Now I Know

Before I had three kids, one infant seat, a playpen, a gnawed crib and an incomplete magnetic alphabet stuck to the refrigerator, I lived simply in a two-bedroom apartment with my husband.  We had a double bed in one bedroom and an office set up in the other. We had a spare closet filled with wedding gifts that we had never used.

Each week as I did my grocery shopping at the neighborhood store down the street, I couldn’t help but notice the chaos that seemed to accompany most Moms and their small children. I watched in fascination as they shrieked, coughed, sneezed, dropped canned vegetables in the isle and yelled.  From what I could tell, the Moms looked like they were dodging one disaster after another.

As a new wife and beginning teacher, my life fit very neatly into my Franklin-Covey Day Planner (This was long before the days of cell phones and ipads). Throughout my day, I performed a series of elaborate and time consuming rituals.  Over cereal, I would read my Bible.  I spent my day teaching reading, writing and arithmetic to a class full of third graders.  Over a Diet Dr.
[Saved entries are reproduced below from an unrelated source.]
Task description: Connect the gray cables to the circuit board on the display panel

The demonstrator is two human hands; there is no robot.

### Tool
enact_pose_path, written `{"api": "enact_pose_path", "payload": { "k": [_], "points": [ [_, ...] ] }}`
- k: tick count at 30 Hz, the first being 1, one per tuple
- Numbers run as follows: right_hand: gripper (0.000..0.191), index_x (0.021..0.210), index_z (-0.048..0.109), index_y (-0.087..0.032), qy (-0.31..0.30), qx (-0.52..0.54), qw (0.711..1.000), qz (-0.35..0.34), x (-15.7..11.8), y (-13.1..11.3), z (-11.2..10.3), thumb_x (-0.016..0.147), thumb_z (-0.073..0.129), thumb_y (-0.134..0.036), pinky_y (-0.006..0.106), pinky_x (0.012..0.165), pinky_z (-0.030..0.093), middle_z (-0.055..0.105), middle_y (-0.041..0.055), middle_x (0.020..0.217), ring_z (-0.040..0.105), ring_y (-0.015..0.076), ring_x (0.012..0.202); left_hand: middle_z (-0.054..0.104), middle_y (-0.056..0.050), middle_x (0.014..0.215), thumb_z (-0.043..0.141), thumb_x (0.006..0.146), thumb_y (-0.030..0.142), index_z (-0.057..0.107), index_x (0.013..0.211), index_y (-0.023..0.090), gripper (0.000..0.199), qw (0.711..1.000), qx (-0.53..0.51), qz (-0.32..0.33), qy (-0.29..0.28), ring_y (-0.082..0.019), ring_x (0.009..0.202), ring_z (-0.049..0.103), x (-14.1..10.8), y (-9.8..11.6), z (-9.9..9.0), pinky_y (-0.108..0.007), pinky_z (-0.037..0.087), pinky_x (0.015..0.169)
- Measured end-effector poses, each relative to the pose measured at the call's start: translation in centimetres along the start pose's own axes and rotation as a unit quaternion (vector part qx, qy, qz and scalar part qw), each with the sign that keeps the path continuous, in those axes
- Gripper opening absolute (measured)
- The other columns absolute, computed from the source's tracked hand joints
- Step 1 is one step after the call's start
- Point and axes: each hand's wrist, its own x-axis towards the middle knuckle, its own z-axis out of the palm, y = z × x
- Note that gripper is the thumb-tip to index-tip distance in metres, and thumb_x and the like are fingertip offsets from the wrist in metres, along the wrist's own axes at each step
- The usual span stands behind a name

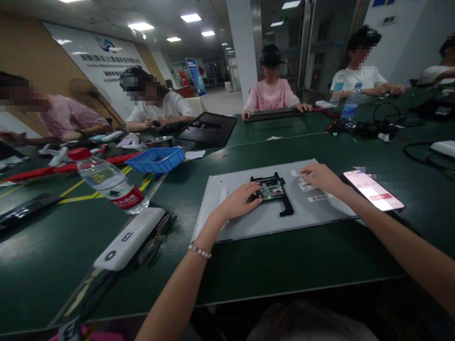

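Note:
A silver-grey flat panel (245,222), which looks like the back of a display, lies on the table before me. On its middle rests a black bracket (287,206) around a green circuit board (273,190). My left hand (241,201) holds the left side of the board, fingers at its upper edge and thumb at the lower left. To the right, my right hand (322,177) hovers over the panel by a white label (306,185), fingers loosely bent and apart, with nothing visible in them. A barcode strip (319,198) is stuck on the panel below that hand.
A lit phone (373,190) lies right of the panel. Leftward are a white power bank (130,239), eyeglasses (154,239), a red-capped water bottle (112,182) and a blue tray (156,159). Several people sit across the table, one with a dark panel (273,114).

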Motion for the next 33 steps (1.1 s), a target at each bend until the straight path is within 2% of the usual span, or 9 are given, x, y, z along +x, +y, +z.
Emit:
{"api": "enact_pose_path", "payload": {
  "k": [3, 6, 9, 11, 13, 16, 18, 27, 33],
  "points": [
    [0.029, 0.095, 0.069, -0.018, -0.013, -0.095, 0.995, -0.015, -0.3, -1.0, 0.1, 0.085, 0.052, -0.040, 0.034, 0.069, 0.047, 0.067, 0.0098, 0.095, 0.062, 0.0238, 0.084, 0.049, -0.009, 0.136, 0.043, 0.092, 0.038, 0.047, 0.129, 0.019, 0.042, 1.000, 0.001, 0.008, 0.000, -0.023, 0.128, 0.042, 0.0, 0.0, -0.1, -0.044, 0.033, 0.109],
    [0.023, 0.089, 0.069, -0.018, -0.016, -0.152, 0.988, -0.023, -0.5, -1.6, 0.4, 0.086, 0.050, -0.031, 0.032, 0.063, 0.045, 0.067, 0.0099, 0.090, 0.062, 0.0226, 0.078, 0.048, -0.010, 0.136, 0.043, 0.092, 0.038, 0.047, 0.129, 0.017, 0.042, 1.000, 0.007, 0.011, -0.002, -0.023, 0.128, 0.042, 0.0, 0.1, -0.2, -0.043, 0.033, 0.109],
    [0.027, 0.082, 0.069, -0.018, -0.017, -0.179, 0.983, -0.021, -0.5, -1.7, 0.4, 0.088, 0.043, -0.022, 0.032, 0.061, 0.045, 0.067, 0.0097, 0.084, 0.062, 0.0216, 0.074, 0.048, -0.011, 0.136, 0.043, 0.093, 0.038, 0.047, 0.129, 0.016, 0.043, 1.000, 0.014, 0.009, -0.004, -0.023, 0.128, 0.042, 0.0, 0.1, -0.1, -0.042, 0.033, 0.110],
    [0.028, 0.082, 0.069, -0.018, -0.011, -0.183, 0.983, -0.023, -0.5, -1.7, 0.2, 0.089, 0.042, -0.020, 0.033, 0.062, 0.046, 0.068, 0.0093, 0.084, 0.063, 0.0218, 0.074, 0.048, -0.010, 0.136, 0.042, 0.093, 0.038, 0.047, 0.129, 0.018, 0.042, 1.000, 0.015, 0.009, 0.000, -0.023, 0.128, 0.042, -0.1, 0.0, 0.0, -0.043, 0.033, 0.109],
    [0.027, 0.090, 0.069, -0.018, 0.019, -0.165, 0.985, -0.036, -0.4, -1.7, 0.1, 0.090, 0.043, -0.022, 0.033, 0.066, 0.047, 0.069, 0.0087, 0.090, 0.063, 0.0221, 0.079, 0.048, -0.009, 0.136, 0.042, 0.093, 0.039, 0.047, 0.129, 0.019, 0.042, 1.000, 0.015, 0.005, 0.002, -0.023, 0.128, 0.042, -0.1, 0.0, 0.0, -0.044, 0.033, 0.109],
    [0.027, 0.103, 0.067, -0.018, 0.066, -0.116, 0.988, -0.076, -0.1, -2.3, 0.2, 0.092, 0.044, -0.026, 0.033, 0.076, 0.048, 0.068, 0.0077, 0.102, 0.062, 0.0212, 0.091, 0.048, -0.009, 0.136, 0.043, 0.092, 0.040, 0.047, 0.129, 0.019, 0.043, 1.000, 0.017, -0.003, 0.003, -0.023, 0.128, 0.042, -0.2, -0.1, 0.1, -0.045, 0.033, 0.108],
    [0.026, 0.104, 0.067, -0.019, 0.072, -0.095, 0.987, -0.108, 0.5, -3.2, 0.4, 0.093, 0.045, -0.026, 0.033, 0.079, 0.046, 0.067, 0.0073, 0.105, 0.060, 0.0205, 0.095, 0.048, -0.010, 0.136, 0.042, 0.093, 0.041, 0.047, 0.129, 0.018, 0.043, 1.000, 0.021, -0.002, 0.002, -0.023, 0.128, 0.042, -0.2, -0.1, 0.0, -0.044, 0.033, 0.108],
    [0.025, 0.096, 0.069, -0.018, 0.029, -0.132, 0.970, -0.202, 5.4, -8.3, 2.2, 0.092, 0.045, -0.019, 0.032, 0.081, 0.041, 0.068, 0.0099, 0.099, 0.055, 0.0226, 0.097, 0.051, -0.010, 0.133, 0.044, 0.092, 0.039, 0.049, 0.126, 0.019, 0.040, 1.000, 0.020, 0.003, 0.003, -0.024, 0.126, 0.044, -0.1, 0.2, 0.0, -0.044, 0.035, 0.107],
    [0.022, 0.087, 0.072, -0.019, -0.025, -0.129, 0.982, -0.135, 6.1, -7.9, 3.7, 0.087, 0.050, -0.017, 0.030, 0.078, 0.042, 0.071, 0.0091, 0.090, 0.060, 0.0216, 0.091, 0.049, -0.010, 0.135, 0.044, 0.091, 0.039, 0.050, 0.126, 0.017, 0.040, 1.000, 0.017, 0.007, 0.002, -0.024, 0.126, 0.043, 0.0, 0.1, 0.1, -0.044, 0.033, 0.109]
  ]
}}
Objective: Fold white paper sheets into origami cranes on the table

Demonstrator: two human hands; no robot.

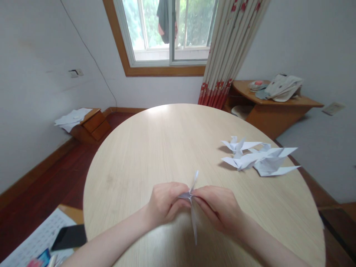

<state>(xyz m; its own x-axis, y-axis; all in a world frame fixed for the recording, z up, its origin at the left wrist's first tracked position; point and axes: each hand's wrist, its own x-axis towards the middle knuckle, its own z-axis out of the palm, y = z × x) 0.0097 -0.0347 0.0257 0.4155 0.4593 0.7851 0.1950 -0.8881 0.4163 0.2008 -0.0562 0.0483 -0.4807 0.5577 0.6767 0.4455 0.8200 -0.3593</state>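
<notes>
A folded white paper piece (194,218) is held between my two hands near the front of the round table. Its narrow points stick out away from me and toward me. My left hand (169,202) pinches its left side between thumb and fingers. On the right side, the fingertips of my right hand (218,205) are closed on the same piece, close to its centre. Several folded white paper birds (261,159) lie in a cluster on the table to the right, apart from my hands.
The round wooden table (133,148) fills the middle. At lower left, a black phone (69,237) lies on a printed sheet (36,237). A small cabinet (97,124) with papers stands back left; a desk (289,102) with a cloth bag (283,87) is back right.
</notes>
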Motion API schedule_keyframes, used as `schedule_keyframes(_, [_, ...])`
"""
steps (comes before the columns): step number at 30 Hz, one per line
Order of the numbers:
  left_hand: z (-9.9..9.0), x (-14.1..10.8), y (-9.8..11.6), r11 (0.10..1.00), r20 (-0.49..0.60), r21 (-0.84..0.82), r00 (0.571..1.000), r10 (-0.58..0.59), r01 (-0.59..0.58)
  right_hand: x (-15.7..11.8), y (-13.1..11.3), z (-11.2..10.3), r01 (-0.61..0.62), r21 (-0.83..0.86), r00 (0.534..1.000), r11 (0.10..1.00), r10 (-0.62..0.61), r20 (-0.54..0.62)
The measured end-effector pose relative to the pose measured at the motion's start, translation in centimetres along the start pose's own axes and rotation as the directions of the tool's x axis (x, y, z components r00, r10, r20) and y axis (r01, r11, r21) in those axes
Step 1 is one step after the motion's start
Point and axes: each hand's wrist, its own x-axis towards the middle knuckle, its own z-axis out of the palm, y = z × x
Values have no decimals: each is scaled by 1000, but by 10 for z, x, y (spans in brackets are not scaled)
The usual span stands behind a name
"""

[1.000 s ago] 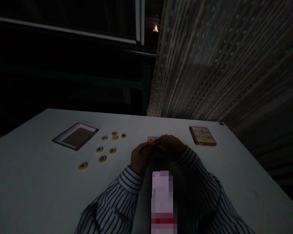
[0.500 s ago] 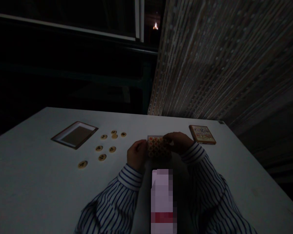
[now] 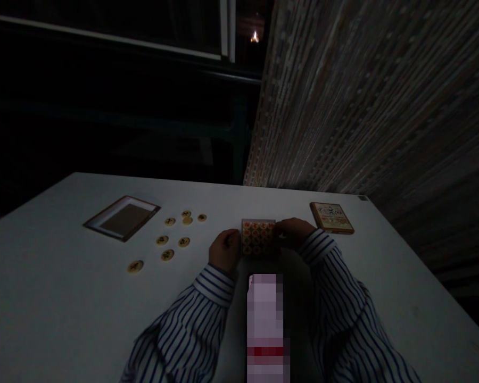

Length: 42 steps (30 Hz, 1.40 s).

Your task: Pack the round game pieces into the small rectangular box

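A small open box (image 3: 258,220) filled with rows of round wooden pieces (image 3: 256,234), some with red characters, sits on the white table. My left hand (image 3: 224,250) is curled closed at the box's left side. At its right side is my right hand (image 3: 291,233), fingers bent against the edge; both hands appear to grip the box, though the fingertips are dark. Several loose round pieces with dark characters, such as one piece (image 3: 135,266), lie to the left of my left hand.
A shallow open tray or lid (image 3: 99,230) lies at the left of the table (image 3: 80,298). A flat printed box (image 3: 332,218) is at the right. A lit phone-like object (image 3: 265,319), partly pixelated, lies between my forearms. A string curtain hangs behind.
My right hand's fingers have drawn back from over the pieces to the box's right edge, uncovering more of the top row. My left hand has hardly moved.
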Motion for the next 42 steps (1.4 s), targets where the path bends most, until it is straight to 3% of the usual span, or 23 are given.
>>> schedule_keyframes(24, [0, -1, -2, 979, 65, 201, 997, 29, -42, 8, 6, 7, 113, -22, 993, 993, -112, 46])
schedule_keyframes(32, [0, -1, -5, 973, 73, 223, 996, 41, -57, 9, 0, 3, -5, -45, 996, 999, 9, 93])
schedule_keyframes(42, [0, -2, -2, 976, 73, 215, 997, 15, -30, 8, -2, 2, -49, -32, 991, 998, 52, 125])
Pepper, I graded papers while faithfully watching the ten o’clock news each evening.  It was more or less the pattern of my life…enter daughter number one.

I suddenly found myself pushing her stroller through the mall, feeling overwhelmed by all the things I had to do and the fact that she didn’t like to sleep, but she loved to cry!  I felt ambushed by the demands on me.  Then my son came on the scene.  In an efficient moment, I could nurse kid two and eat the cold remains of kid one’s scrambled eggs.  Then while brushing kid one’s hair, I could list the things I needed to do for the day. And yes, I did have to make trips to the grocery store.  I think anyone who observed me would have seen only our chaos and confusion.  I knew, however, that while there was little external evidence to indicate my competency as a mom, my efficiency was definitely getting better.

Is there any visible result of all the effort and energy mothers put into their families?  Has a three-year old ever said, “Thanks, Mom, for the delicious nourishing breakfast you worked hard to prepare for me and the frying pan you so diligently scrubbed—someday I will go off into the world and be an admirable human being because given your training and good example, what else could I be?”

I’ve often wished I could find those moms I had watched so many years before in the grocery store.  Despite what life looked like on the outside, now I know that they were consciously moving their clan safely through childhood.  Now I know they were nourishing their child’s individuality and giving them plenty of opportunities to know joy.  Now I know the heartfelt joy a Mom experienced because she chose not to miss a detail of their lives.  To someone without kids, motherhood may look like total chaos.  But I am now convinced that inside almost every mom lurks a highly competent efficiency expert.  If I found those Moms again, I would tell them so.  But how would I get there driving in all that traffic with my three kids in the back seat arguing over whether the package of Skittles was divided evenly among them?  I’m still working on that one!